Ascanio Celestini, col suo defluire vocale che tracima dal palco e ci colma di sensazioni, regala un'emozione incredibile, riesce a commuovere e farci sorridere, seppur amaro, avvolgendoci di mille storie che si accavallano attorno ad un'unica, folle, storia:
l'eccidio delle Fosse Ardeatine.
Si parte con un dispaccio di agenzia: freddo, breve, terribile.
Il 23 marzo 1944 i partigiani uccidono, in un attentato a Via Rasella, 32 soldati tedeschi, un altro, ferito, morirà nella notte successiva.
La rappresaglia sarà terribile e immediata. Il giorno dopo verranno giustiziate dieci persone per ogni tedesco ucciso. 330 persone che diverranno 335.
Ci vuole una vita per uccidere 335 persone.

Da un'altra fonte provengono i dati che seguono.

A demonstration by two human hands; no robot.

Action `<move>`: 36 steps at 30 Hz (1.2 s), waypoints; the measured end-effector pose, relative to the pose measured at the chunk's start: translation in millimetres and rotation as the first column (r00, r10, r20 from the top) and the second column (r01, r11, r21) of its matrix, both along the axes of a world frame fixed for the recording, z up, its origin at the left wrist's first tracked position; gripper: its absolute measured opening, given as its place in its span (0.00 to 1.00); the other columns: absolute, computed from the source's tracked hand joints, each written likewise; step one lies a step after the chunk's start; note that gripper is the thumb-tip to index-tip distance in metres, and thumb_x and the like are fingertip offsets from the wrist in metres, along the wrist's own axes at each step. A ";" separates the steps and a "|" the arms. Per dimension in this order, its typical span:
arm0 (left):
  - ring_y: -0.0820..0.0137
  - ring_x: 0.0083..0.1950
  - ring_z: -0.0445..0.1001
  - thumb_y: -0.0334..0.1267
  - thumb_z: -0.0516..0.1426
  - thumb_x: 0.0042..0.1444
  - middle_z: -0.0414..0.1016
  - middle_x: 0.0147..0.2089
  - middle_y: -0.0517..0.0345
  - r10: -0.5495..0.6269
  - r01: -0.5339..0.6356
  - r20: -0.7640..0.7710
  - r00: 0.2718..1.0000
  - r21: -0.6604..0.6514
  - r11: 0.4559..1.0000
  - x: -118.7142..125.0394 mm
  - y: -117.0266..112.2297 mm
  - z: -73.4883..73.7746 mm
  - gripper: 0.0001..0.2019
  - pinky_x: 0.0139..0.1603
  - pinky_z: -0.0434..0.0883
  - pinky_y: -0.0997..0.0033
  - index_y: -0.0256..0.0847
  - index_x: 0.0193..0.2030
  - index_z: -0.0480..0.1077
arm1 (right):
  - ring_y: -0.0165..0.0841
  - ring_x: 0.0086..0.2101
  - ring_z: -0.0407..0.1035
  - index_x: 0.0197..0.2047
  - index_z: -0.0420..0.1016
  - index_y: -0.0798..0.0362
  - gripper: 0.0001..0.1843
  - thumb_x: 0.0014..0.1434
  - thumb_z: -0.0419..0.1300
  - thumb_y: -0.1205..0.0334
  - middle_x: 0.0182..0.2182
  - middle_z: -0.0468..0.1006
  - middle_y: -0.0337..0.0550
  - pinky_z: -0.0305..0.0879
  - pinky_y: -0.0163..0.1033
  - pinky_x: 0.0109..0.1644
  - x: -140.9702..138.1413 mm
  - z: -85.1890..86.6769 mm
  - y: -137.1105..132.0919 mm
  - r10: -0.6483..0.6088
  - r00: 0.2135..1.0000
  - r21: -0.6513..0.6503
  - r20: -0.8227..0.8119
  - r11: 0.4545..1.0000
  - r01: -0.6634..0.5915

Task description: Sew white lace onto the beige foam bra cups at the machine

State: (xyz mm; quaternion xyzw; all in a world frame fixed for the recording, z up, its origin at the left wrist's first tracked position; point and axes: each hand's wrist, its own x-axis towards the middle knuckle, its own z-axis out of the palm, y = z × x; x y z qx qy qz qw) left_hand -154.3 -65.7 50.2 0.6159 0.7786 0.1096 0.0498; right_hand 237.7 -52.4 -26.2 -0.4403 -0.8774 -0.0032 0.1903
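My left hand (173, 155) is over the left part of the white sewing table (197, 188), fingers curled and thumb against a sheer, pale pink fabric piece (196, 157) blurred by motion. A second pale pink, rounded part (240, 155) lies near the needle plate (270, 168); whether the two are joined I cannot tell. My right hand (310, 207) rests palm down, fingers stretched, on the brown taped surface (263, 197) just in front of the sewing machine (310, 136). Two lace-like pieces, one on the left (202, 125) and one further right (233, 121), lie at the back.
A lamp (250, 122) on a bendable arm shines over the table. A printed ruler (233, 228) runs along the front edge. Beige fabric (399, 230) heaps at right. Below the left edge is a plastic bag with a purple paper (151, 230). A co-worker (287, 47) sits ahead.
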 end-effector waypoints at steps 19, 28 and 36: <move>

Ogni anno, nella commemorazione , vengono nominati, elencati, tutti i nomi di quei morti.
E ci vuole un sacco di tempo solo per citarli, per ascoltarne l'eco.
Pensa ad ammazzarle.
Trecentotrentacinque persone.
- sottolinea Celestini -
Quanto ci vuole.
Uno per uno con un colpo in testa.
A cinque a cinque, in una cava abbandonata sull'Ardeatina.
Dove noi oggi transitiamo a passo d'uomo, per il traffico.
Una montagna di morti che si ammucchiavano.
Una montagna di morte assurda.
E' una storia narrata coi ricami dei contorni, dei bambini da allontanare, dei tedeschi che ritardano, di Hitler che voleva uccidere cinquanta persone per ogni tedesco morto, dei manifesti che chiedevano ai partigiani di presentarsi per risparmiare la strage. Manifesti mai fatti stampare.
Mille storie attorno a morti per caso. A guerra praticamente finita.
Storie che non dovremmo mai stancarci di ascoltare.
Noi che ci si lamenta sempre.
Per il traffico soprattutto.
Sull'Ardeatina non ne parliamo proprio.